- EXERCISE PROMPT
Narrow the data below down to the lines containing "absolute".

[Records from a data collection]
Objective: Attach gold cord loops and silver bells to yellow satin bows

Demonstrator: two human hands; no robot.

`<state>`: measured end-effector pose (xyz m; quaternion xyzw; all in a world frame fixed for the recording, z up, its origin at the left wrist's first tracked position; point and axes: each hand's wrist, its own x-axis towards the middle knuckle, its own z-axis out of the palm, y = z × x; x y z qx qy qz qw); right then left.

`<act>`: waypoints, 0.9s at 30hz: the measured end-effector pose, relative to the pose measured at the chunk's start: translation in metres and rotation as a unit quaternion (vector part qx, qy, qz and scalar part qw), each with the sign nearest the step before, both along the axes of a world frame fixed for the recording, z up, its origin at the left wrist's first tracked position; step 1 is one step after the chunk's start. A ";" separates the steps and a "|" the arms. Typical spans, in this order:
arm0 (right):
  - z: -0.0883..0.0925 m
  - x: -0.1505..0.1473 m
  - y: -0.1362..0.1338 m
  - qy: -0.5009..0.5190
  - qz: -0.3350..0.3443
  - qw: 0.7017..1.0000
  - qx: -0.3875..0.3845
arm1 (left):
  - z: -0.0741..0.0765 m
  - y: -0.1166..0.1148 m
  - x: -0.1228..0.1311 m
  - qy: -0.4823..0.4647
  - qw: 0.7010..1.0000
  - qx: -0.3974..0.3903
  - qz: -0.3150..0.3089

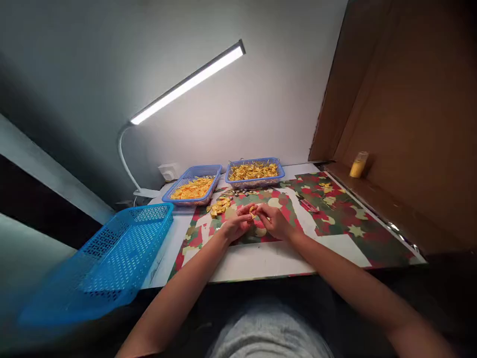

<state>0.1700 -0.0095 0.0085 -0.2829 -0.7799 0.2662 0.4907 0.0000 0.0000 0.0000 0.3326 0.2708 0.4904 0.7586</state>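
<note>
My left hand [237, 224] and my right hand [274, 220] meet at the middle of the table, fingers curled together around a small yellow folded piece [253, 213]. Both hands rest on a camouflage-patterned sheet [335, 219] in red, green and cream. Just behind my left hand lies a small pile of yellow pieces [219, 205]. Several small metal bits [238, 193] lie beyond the hands, in front of the trays.
Two blue trays at the back hold yellow pieces, the left tray [192, 185] and the right tray [255, 172]. A large blue basket [112, 258] overhangs the table's left edge. A lit desk lamp [186, 84] arches overhead. A yellow bottle [358, 164] stands on a brown ledge at right.
</note>
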 end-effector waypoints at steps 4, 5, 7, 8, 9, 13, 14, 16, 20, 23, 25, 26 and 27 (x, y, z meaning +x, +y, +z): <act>0.000 -0.003 -0.002 0.005 -0.002 1.000 -0.010 | 0.002 -0.002 0.000 -0.004 1.000 0.007 0.005; 0.000 -0.003 -0.002 0.008 -0.004 1.000 -0.014 | 0.003 -0.002 0.000 -0.006 1.000 0.010 0.008; 0.000 -0.004 -0.002 0.012 -0.009 1.000 -0.022 | 0.004 -0.002 0.002 -0.013 1.000 0.017 0.019; -0.001 -0.005 -0.001 0.013 -0.012 1.000 -0.024 | 0.005 -0.003 0.002 -0.017 0.999 0.022 0.027; -0.001 -0.005 -0.001 0.015 -0.015 0.999 -0.026 | 0.005 -0.003 0.003 -0.020 0.999 0.026 0.035; -0.003 -0.004 0.002 0.012 -0.025 0.999 -0.027 | 0.006 -0.004 0.003 -0.023 0.998 0.035 0.050; -0.003 -0.004 0.002 0.010 -0.025 0.999 -0.026 | 0.006 -0.004 0.003 -0.021 0.998 0.034 0.050; -0.003 -0.004 0.003 0.007 -0.023 0.999 -0.025 | 0.006 -0.003 0.002 -0.015 0.998 0.030 0.049; -0.002 -0.003 0.002 0.007 -0.020 1.000 -0.022 | 0.005 -0.003 0.001 -0.013 0.999 0.020 0.045; -0.001 -0.003 0.002 0.008 -0.019 1.000 -0.020 | 0.005 -0.003 0.000 -0.017 0.999 0.016 0.042; -0.002 -0.003 0.001 0.009 -0.020 1.000 -0.018 | 0.005 -0.003 0.000 -0.019 0.999 0.015 0.039; -0.002 -0.003 0.001 0.010 -0.021 1.000 -0.018 | 0.005 -0.003 0.000 -0.020 0.999 0.014 0.037; -0.002 -0.003 0.001 0.011 -0.022 1.000 -0.017 | 0.006 -0.003 -0.001 -0.021 0.999 0.014 0.035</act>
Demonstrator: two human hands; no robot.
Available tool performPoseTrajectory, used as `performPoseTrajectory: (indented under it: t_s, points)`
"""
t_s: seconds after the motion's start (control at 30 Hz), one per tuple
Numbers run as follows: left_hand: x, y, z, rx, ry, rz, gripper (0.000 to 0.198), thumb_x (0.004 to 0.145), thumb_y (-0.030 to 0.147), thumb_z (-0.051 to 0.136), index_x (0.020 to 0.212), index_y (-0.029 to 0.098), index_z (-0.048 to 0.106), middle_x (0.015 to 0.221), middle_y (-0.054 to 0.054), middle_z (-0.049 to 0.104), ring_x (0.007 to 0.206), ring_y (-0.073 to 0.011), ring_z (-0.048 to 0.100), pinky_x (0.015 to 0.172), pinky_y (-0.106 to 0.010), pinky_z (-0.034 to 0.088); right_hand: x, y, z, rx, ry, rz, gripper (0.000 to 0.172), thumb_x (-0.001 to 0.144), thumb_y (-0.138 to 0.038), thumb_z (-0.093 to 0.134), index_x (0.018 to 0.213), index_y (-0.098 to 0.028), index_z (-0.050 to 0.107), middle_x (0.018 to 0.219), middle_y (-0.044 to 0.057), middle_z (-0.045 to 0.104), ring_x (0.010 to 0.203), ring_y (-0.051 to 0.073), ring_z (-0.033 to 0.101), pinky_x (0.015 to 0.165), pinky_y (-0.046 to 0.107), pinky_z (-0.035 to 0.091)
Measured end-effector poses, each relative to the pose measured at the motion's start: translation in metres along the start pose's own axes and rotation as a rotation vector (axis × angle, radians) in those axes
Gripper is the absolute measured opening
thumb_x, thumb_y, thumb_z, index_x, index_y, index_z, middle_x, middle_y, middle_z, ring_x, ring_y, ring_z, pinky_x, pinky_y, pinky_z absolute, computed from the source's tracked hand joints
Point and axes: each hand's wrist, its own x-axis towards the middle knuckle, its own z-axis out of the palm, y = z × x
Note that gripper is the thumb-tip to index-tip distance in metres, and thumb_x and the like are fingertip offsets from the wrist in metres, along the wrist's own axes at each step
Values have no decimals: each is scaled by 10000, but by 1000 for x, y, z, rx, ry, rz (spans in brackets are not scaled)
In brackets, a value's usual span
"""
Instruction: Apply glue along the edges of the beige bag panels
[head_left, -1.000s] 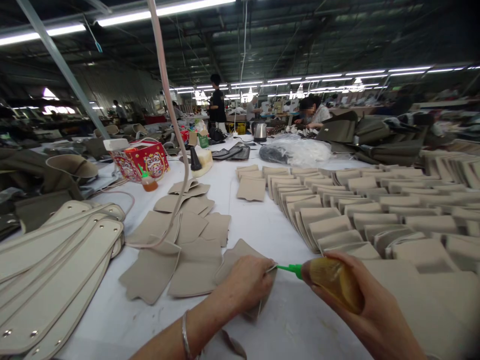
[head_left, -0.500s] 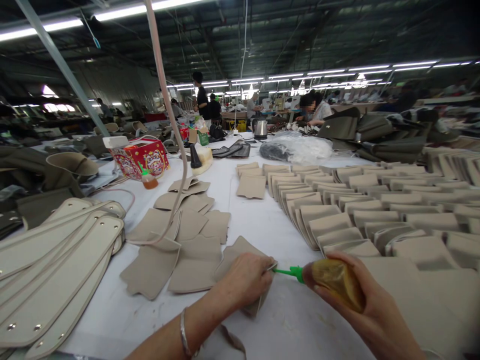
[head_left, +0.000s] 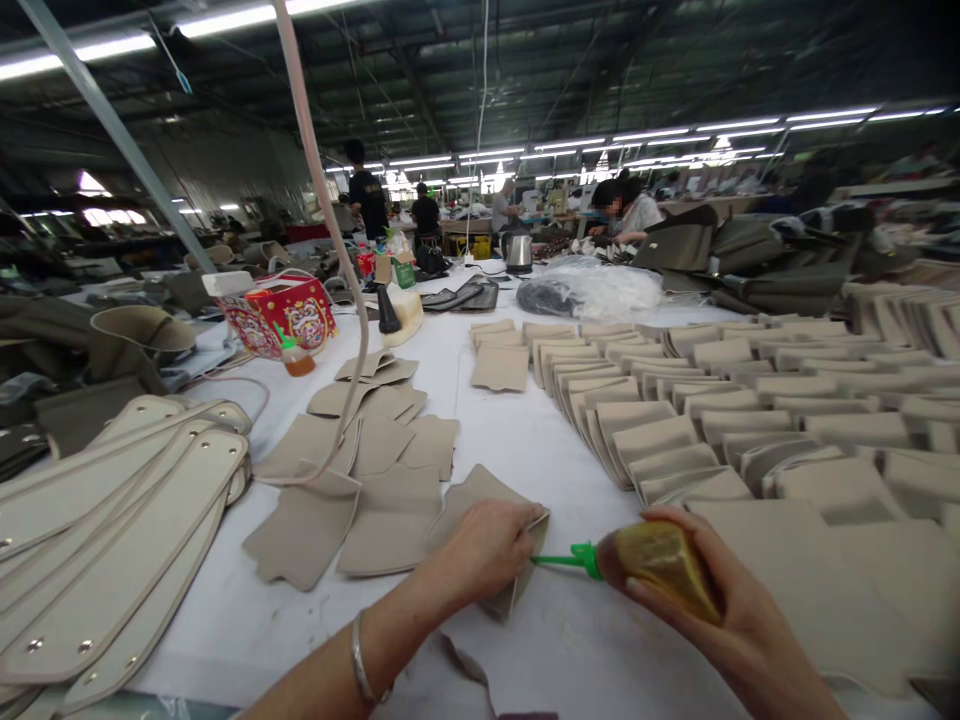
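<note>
Glue bottle [head_left: 664, 565] sits in the right hand [head_left: 720, 610] at lower right of the frame, fingers wrapped around its amber body, its green nozzle [head_left: 562, 558] pointing left to the edge of a beige piece [head_left: 517, 590]. Left hand [head_left: 484, 548], at lower centre, lies on that piece, fingers curled down over it and pinching its near edge; whether the thumb is underneath cannot be told. A bangle [head_left: 360, 665] circles the left wrist.

The piece looks thin and limp, like felt or soft leatherette: light, easily bent, unlikely to slip on the white table [head_left: 517, 440]. It probably handles best when held flat near the edge being worked, with fingertips just clear of the nozzle. The bottle seems soft-walled, so a gentle squeeze round its middle should do.

Left of the hands, more cut pieces [head_left: 375, 490] lie fanned out and overlapping. At right, folded pieces [head_left: 675, 420] stand in long overlapping rows. Long pale strips [head_left: 112, 540] with rivets fill the lower left. A red box [head_left: 281, 312] stands at upper left, and a hose [head_left: 330, 230] hangs down across the frame. Other people [head_left: 367, 200] work far off at the top.
</note>
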Motion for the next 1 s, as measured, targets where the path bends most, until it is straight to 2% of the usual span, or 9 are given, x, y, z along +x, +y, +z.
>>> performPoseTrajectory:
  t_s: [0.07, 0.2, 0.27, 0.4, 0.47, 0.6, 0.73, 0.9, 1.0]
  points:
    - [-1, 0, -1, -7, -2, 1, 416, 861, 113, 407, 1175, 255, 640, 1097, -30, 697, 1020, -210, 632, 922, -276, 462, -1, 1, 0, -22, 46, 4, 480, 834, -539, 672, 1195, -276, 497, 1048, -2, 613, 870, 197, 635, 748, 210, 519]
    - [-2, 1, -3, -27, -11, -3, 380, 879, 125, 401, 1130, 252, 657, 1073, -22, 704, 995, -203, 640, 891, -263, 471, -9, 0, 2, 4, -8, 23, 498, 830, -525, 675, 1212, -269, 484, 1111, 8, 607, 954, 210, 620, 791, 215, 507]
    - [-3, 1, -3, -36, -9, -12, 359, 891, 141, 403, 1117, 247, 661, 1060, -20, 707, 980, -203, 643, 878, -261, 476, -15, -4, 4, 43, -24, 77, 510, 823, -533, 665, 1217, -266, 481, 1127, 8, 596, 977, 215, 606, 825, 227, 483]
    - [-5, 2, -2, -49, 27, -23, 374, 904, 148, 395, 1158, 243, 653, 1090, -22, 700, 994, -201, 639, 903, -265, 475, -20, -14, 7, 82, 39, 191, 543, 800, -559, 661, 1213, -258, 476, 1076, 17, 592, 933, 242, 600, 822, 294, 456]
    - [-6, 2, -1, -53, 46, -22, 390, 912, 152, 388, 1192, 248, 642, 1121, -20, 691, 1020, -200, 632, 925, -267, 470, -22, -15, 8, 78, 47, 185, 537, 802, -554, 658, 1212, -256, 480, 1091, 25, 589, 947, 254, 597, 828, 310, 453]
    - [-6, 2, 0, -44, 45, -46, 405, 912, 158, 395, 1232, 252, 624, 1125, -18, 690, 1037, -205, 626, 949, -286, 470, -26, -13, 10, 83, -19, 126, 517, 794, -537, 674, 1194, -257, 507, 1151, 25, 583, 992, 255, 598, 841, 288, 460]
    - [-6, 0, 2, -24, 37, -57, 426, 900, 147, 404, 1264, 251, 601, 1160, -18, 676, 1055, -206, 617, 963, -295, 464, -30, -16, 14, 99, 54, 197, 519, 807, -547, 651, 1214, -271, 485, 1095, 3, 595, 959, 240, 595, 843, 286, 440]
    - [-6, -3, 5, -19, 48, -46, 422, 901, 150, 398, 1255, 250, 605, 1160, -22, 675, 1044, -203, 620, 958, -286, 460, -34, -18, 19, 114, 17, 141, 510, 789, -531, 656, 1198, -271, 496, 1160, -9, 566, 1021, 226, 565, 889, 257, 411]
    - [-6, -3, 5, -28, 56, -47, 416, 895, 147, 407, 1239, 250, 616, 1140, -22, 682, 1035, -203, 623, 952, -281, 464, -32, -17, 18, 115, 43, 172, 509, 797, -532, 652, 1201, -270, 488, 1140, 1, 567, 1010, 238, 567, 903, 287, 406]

- RESULT OF THE EXERCISE
Gripper is the absolute measured opening
thumb_x, thumb_y, thumb_z, index_x, index_y, index_z, middle_x, middle_y, middle_z, ring_x, ring_y, ring_z, pinky_x, pinky_y, pinky_z absolute, computed from the source's tracked hand joints

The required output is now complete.